All that should be output is the block of lines below from the line with "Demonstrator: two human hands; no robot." to the line with "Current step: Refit", both included, exactly as written.

Data extracts:
»»

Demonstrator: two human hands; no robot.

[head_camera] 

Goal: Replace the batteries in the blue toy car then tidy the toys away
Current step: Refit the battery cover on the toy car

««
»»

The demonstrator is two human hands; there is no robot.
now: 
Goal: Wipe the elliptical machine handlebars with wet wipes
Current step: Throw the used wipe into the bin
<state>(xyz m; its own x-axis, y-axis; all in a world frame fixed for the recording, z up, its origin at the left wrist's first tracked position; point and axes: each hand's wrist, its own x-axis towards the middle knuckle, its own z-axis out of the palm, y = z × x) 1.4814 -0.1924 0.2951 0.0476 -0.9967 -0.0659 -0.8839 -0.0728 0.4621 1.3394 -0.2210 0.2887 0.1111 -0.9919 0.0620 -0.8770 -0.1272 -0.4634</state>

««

Result:
Demonstrator: two human hands; no robot.

[head_camera] 

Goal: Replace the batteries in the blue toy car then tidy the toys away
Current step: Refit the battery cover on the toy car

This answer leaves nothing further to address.